The Octopus (Samuel L. Jackson, centre) and his partners in crime, Silken Floss (Scarlett Johansson, right) and Phobos (Louis Lombardi, rear), are up to no good in The Spirit. (Maple Pictures) If the women don't own the movie outright, it's only because Jackson gives such a creepily flamboyant performance as the Octopus. His megalomaniac gene-splicer is a big, bald crazy in runny mascara whose eight "arms" are actually four sets of pistols. Jackson plays him with unhinged gusto, as if he were channeling campy 70s TV pitchman Geoffrey Holder. The film's only misstep is a scene in which the Octopus and Silken, his partner in crime, inexplicably show up in Nazi uniforms. Miller may have intended it as an homage to wartime comics, when the Third Reich became a real-life source of villainy.
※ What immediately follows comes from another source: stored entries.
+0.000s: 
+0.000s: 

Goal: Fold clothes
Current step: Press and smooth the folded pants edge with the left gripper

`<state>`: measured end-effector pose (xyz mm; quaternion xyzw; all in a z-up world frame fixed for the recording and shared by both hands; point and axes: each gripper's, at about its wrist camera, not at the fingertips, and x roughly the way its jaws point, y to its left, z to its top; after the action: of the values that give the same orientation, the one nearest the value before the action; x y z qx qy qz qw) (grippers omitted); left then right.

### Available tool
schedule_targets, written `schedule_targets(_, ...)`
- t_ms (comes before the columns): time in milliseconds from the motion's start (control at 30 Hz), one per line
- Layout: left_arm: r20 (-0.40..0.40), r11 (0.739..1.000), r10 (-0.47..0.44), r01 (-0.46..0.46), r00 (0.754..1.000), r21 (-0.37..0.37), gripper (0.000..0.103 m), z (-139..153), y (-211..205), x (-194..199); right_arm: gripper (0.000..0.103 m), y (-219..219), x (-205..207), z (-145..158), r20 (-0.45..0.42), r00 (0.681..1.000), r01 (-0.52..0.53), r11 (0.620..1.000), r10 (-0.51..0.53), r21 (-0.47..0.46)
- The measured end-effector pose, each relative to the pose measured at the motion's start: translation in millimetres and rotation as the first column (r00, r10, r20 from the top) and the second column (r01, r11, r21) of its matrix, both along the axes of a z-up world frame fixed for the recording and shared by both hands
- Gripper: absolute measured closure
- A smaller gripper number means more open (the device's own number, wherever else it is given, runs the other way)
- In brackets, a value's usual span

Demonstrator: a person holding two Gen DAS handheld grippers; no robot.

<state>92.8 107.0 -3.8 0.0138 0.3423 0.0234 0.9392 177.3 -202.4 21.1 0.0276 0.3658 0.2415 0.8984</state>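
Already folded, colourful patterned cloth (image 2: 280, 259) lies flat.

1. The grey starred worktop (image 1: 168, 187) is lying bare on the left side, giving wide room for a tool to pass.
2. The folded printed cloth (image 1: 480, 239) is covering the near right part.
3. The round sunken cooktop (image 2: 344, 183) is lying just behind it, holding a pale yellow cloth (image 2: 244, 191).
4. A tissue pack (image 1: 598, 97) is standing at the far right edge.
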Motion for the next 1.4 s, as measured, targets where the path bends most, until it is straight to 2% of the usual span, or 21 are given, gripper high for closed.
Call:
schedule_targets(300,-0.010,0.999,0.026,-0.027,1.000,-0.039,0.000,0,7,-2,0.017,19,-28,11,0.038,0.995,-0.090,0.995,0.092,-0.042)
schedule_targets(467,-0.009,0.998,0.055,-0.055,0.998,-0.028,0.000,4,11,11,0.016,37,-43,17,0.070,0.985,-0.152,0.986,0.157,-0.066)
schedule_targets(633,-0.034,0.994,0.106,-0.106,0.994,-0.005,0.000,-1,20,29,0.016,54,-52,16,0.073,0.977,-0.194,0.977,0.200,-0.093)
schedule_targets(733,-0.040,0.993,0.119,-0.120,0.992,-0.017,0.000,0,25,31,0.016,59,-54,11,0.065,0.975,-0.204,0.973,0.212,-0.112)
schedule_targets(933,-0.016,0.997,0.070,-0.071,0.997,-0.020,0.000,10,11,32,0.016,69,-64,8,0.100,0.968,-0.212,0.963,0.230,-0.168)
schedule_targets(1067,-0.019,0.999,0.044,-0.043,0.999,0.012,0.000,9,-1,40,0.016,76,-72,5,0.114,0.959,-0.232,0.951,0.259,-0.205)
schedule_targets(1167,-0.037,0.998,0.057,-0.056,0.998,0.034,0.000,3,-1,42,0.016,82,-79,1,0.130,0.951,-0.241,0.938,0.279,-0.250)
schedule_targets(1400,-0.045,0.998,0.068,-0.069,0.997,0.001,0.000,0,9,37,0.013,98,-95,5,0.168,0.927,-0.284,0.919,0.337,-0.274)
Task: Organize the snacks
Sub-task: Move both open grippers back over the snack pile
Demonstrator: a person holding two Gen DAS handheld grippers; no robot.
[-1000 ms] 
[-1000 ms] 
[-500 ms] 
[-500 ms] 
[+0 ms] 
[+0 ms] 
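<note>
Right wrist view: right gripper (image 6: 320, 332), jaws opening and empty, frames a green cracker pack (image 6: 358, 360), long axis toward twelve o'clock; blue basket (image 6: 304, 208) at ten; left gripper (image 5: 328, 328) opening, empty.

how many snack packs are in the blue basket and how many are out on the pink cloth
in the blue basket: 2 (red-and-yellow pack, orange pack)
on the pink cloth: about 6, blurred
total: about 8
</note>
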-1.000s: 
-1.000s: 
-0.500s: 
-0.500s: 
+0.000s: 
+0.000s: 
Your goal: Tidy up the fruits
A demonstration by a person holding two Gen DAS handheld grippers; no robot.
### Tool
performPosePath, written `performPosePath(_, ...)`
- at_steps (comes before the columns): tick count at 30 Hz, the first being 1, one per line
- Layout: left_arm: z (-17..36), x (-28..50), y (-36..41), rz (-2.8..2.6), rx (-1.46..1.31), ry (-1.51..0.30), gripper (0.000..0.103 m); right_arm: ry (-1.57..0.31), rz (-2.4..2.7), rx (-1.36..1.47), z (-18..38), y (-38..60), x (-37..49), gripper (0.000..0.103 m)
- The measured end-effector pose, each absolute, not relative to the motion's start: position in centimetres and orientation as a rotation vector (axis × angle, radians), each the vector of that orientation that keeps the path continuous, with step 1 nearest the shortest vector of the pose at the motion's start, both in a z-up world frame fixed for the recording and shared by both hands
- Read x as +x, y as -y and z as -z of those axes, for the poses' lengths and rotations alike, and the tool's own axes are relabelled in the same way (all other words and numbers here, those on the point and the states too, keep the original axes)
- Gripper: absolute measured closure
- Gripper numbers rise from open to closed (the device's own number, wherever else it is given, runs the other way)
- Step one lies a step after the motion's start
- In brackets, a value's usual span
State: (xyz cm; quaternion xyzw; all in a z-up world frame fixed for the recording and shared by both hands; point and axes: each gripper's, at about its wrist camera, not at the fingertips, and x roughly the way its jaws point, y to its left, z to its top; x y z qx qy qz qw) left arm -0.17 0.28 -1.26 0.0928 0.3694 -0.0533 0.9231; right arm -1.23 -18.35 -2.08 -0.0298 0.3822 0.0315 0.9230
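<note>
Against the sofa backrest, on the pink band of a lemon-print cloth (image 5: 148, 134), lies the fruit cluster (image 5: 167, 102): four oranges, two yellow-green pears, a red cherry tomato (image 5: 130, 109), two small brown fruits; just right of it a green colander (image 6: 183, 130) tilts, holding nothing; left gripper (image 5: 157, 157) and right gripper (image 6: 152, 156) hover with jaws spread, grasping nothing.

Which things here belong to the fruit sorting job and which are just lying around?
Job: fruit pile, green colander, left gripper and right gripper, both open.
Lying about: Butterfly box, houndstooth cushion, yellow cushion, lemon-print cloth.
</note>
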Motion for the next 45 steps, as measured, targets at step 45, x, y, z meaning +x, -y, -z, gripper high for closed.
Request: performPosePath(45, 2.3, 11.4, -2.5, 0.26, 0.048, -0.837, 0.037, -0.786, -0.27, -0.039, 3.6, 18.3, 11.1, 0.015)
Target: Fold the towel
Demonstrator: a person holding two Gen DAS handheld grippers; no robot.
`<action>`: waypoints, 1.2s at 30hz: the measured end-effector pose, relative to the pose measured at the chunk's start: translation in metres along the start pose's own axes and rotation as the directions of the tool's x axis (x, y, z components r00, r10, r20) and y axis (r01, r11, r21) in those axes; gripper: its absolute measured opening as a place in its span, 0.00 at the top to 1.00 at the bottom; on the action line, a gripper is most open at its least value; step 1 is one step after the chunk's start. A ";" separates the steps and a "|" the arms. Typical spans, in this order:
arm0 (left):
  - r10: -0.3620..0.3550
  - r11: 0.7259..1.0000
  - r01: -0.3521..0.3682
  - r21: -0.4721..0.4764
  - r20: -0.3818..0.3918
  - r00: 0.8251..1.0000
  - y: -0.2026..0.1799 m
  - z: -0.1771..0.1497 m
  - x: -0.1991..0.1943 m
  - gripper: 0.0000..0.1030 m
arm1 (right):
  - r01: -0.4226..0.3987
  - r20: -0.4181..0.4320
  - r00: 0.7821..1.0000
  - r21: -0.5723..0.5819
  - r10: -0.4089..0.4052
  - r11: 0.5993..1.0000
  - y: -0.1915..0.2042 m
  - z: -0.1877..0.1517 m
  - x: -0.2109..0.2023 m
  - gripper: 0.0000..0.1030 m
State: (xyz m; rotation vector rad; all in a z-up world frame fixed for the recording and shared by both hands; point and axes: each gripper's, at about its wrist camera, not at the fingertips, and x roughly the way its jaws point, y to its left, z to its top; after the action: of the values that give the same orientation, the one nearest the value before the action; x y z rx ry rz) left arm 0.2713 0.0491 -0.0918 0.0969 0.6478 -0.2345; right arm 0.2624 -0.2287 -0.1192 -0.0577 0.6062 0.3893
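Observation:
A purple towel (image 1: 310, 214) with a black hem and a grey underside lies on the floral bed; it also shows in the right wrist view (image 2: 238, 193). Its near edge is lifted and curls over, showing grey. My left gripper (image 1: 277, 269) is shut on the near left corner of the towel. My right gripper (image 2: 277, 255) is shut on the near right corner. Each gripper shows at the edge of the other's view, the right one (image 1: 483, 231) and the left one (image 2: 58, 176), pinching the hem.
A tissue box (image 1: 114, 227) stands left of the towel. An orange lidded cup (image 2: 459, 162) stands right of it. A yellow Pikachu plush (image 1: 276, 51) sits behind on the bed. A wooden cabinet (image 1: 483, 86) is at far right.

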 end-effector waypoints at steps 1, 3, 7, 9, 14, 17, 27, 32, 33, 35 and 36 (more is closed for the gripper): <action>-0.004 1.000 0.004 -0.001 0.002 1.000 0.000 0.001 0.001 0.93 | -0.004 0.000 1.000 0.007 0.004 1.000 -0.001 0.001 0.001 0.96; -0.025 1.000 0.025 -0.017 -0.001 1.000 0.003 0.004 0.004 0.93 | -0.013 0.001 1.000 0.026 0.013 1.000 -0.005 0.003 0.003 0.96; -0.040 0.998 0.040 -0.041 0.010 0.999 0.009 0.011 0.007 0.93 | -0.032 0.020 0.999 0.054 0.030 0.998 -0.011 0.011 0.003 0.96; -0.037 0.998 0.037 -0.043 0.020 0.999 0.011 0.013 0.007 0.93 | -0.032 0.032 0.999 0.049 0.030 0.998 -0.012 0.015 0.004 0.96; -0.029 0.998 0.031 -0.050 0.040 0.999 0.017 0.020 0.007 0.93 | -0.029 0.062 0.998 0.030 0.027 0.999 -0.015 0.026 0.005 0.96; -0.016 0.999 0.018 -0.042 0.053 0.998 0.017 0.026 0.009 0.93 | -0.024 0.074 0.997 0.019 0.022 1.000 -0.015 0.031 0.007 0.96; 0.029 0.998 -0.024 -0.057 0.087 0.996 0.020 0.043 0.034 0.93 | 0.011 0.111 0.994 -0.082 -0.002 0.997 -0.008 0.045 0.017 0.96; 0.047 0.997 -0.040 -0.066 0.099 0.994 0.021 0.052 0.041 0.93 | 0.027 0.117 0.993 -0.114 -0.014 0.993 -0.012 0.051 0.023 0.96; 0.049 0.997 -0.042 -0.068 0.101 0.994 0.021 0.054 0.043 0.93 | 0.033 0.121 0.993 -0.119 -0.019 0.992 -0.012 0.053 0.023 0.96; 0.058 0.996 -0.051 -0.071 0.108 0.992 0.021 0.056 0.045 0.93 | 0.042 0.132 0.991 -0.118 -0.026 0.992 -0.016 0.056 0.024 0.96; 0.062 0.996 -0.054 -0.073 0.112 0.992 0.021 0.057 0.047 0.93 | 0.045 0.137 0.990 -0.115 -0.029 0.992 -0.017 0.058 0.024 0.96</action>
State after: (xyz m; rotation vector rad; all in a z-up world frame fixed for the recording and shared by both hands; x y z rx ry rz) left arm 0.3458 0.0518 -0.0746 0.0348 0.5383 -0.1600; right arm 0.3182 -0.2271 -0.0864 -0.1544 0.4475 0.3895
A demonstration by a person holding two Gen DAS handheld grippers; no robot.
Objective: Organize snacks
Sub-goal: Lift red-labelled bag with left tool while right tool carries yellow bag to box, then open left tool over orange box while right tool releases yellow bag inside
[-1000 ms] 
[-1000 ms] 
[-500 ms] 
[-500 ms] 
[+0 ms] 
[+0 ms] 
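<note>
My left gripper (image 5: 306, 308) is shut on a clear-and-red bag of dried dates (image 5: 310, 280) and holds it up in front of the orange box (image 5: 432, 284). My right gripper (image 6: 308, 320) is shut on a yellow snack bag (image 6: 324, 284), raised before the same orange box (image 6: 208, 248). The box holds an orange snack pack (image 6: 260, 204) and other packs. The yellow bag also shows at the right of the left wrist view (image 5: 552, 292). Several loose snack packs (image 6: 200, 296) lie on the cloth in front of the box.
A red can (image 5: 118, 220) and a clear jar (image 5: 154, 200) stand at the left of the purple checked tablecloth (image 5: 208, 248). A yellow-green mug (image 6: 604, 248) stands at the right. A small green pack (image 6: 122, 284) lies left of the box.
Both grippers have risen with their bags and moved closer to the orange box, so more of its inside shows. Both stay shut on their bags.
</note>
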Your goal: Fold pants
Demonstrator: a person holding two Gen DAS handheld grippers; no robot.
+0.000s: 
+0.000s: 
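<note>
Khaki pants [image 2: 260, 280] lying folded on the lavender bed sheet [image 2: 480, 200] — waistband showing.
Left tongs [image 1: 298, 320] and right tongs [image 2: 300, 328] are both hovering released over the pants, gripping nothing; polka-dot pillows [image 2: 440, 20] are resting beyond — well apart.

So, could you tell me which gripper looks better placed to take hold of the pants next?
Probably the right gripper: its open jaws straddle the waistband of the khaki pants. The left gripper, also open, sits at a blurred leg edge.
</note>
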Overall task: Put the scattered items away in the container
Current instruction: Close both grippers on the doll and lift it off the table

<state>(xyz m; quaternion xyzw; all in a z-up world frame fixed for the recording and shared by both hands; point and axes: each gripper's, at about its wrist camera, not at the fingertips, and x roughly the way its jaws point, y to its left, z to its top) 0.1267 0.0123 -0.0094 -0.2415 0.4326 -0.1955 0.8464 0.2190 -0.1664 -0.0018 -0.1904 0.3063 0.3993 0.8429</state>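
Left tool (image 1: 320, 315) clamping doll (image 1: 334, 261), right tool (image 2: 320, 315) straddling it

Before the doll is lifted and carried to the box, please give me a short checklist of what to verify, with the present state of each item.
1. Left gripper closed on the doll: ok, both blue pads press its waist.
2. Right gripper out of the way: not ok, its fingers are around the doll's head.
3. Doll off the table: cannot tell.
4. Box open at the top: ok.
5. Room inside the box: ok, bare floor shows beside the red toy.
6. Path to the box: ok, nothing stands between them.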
Without any context, though, the scene is a bit tasteless, an ugly reminder of genuine evil that dampens the movie's cartoon mood.
Otherwise, I got a kick out of Miller's alternate universe, where cops have high-tech weapons but drive 40s-model squad cars, or a drop-dead-gorgeous woman who looks like she sauntered out of The Big Sleep will suddenly flip open a cellphone. The film's fond references to the past are a reminder that the noir genre, which seemed brutally realistic 60 years ago, is now a comforting source of nostalgia; Miller the artist lingers on every dank alley and rusty street sign like an old lover. Who knew that the man who gave us Sin City was such a softie?
The Spirit opens Dec. 25.
Martin Morrow writes about the arts for CBCNews.ca.